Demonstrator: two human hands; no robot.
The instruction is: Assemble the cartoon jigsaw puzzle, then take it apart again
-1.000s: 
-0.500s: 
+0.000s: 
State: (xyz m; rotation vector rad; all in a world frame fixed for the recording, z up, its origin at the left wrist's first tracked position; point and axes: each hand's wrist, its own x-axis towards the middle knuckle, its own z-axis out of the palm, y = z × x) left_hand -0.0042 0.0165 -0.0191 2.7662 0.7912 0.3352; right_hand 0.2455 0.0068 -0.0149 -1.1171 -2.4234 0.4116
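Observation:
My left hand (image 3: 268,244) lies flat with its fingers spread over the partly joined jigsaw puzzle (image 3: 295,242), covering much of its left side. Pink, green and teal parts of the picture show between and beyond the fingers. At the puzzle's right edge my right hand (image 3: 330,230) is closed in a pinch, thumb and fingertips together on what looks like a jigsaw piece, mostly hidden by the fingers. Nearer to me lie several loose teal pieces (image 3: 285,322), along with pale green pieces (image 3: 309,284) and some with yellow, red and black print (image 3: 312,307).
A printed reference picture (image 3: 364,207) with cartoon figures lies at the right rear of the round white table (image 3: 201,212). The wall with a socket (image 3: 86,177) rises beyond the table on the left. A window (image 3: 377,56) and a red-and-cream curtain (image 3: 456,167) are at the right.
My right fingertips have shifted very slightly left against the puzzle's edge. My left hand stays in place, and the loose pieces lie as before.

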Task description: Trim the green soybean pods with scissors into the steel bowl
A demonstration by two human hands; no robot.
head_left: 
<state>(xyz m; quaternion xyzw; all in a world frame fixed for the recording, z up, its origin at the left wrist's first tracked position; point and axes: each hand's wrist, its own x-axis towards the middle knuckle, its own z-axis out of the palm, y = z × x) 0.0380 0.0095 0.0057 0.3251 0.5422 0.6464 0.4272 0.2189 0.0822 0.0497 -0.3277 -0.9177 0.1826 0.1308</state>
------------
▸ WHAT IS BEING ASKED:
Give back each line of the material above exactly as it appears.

▸ SOLUTION TO THIS TASK:
Demonstrator: two human hands; no robot.
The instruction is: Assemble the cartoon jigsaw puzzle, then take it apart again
-1.000s: 
-0.500s: 
+0.000s: 
State: (xyz m; rotation vector rad; all in a world frame fixed for the recording, z up, its origin at the left wrist's first tracked position; point and axes: each hand's wrist, its own x-axis towards the middle knuckle, its own z-axis out of the palm, y = z × x) left_hand -0.0042 0.0165 -0.0191 2.7662 0.7912 0.3352; right_hand 0.2455 0.0068 -0.0149 -1.1171 -2.4234 0.4116
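Observation:
My left hand (image 3: 268,244) lies flat with its fingers spread over the partly joined jigsaw puzzle (image 3: 295,242), covering much of its left side. Pink, green and teal parts of the picture show between and beyond the fingers. At the puzzle's right edge my right hand (image 3: 330,230) is closed in a pinch, thumb and fingertips together on what looks like a jigsaw piece, mostly hidden by the fingers. Nearer to me lie several loose teal pieces (image 3: 285,322), along with pale green pieces (image 3: 309,284) and some with yellow, red and black print (image 3: 312,307).
A printed reference picture (image 3: 364,207) with cartoon figures lies at the right rear of the round white table (image 3: 201,212). The wall with a socket (image 3: 86,177) rises beyond the table on the left. A window (image 3: 377,56) and a red-and-cream curtain (image 3: 456,167) are at the right.
My right fingertips have shifted very slightly left against the puzzle's edge. My left hand stays in place, and the loose pieces lie as before.
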
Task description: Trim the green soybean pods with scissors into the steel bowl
A demonstration by two human hands; no robot.
head_left: 
<state>(xyz m; quaternion xyzw; all in a world frame fixed for the recording, z up, its origin at the left wrist's first tracked position; point and axes: each hand's wrist, its own x-axis towards the middle knuckle, its own z-axis out of the palm, y = z × x) 0.0380 0.0095 0.0057 0.3251 0.5422 0.6464 0.4272 0.2189 0.0822 0.0497 -0.3277 -0.9177 0.1826 0.1308</state>

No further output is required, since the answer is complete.